- _YOUR INSTRUCTIONS_
Check every line of the material below for the string "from", and return the ones that have it.
# # # #
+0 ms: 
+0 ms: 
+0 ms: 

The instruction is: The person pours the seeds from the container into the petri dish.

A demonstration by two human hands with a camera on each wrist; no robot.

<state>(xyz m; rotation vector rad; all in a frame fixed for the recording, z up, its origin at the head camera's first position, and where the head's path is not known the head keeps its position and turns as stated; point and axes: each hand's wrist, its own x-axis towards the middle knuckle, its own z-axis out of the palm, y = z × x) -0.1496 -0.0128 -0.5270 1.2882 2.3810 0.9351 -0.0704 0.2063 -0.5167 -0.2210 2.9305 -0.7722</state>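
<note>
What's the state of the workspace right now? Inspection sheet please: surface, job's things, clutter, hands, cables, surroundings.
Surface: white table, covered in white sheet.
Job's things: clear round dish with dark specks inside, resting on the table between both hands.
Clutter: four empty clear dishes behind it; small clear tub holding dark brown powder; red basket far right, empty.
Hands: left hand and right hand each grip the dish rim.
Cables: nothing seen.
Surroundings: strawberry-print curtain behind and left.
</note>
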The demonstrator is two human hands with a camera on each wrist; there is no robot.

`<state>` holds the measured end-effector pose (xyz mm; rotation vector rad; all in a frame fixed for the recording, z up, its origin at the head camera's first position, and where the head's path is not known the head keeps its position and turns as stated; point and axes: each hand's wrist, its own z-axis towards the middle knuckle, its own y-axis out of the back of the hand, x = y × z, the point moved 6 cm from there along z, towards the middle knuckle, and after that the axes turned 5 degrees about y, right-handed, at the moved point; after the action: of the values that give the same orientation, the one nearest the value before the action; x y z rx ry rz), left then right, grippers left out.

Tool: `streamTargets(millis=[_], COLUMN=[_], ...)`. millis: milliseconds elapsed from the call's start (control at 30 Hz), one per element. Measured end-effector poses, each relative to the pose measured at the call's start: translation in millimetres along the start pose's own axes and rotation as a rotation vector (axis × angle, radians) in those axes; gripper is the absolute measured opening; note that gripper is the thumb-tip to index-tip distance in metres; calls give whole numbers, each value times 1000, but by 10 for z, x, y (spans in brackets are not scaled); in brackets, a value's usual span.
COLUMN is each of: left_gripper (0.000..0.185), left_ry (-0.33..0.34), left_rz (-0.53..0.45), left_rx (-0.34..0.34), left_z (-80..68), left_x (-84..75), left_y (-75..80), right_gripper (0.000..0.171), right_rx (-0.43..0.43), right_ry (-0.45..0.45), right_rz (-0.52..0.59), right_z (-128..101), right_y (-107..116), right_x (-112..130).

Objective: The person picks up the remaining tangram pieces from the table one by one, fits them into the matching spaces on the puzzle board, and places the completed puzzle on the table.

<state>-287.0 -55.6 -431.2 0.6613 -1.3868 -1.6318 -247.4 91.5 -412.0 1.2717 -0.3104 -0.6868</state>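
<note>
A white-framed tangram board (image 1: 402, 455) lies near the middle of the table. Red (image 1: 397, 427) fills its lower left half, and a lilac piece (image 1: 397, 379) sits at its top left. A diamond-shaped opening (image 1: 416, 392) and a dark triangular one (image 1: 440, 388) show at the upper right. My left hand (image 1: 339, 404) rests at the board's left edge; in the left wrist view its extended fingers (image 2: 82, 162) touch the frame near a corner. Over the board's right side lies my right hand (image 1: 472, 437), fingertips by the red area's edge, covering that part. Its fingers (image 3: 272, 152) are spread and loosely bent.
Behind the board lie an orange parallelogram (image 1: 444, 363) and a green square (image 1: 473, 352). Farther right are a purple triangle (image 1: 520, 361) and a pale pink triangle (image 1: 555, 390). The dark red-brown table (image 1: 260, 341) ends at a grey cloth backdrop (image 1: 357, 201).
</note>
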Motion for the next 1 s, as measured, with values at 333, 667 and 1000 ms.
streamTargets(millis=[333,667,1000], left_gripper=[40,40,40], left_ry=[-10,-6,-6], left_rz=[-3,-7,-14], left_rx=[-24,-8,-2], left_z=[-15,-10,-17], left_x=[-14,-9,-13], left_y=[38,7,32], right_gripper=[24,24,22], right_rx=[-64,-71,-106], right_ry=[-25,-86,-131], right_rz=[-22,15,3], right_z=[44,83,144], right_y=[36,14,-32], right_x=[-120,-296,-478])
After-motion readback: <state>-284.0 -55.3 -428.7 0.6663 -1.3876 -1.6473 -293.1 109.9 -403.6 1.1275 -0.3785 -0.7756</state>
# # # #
- _REPLY_
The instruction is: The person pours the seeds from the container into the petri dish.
`<state>` holds the measured end-effector pose (xyz mm; rotation vector rad; all in a frame fixed for the recording, z up, its origin at the head camera's first position, and where the head's path is not known the head keeps its position and turns as stated; point and axes: each hand's wrist, its own z-axis towards the middle knuckle, its own y-axis out of the back of the hand, x = y × z, the point moved 6 cm from there along z, towards the middle knuckle, and after that the axes turned 5 degrees about y, right-handed, at the moved point; after the action: of the values that give the same orientation, the one nearest the value before the action; x y z rx ry rz), left then right, grippers left out.
Tool: `streamTargets(millis=[_], COLUMN=[_], ...)`. millis: milliseconds elapsed from the call's start (control at 30 Hz), one per element. Measured end-effector poses, each relative to the pose measured at the call's start: translation in millimetres along the start pose's own axes and rotation as a rotation vector (axis × angle, radians) in those axes; gripper is the absolute measured opening; note that gripper is the thumb-tip to index-tip distance in metres; calls give whole numbers, each value times 1000, but by 10 for z, x, y (spans in brackets are not scaled); in brackets, a value's usual span.
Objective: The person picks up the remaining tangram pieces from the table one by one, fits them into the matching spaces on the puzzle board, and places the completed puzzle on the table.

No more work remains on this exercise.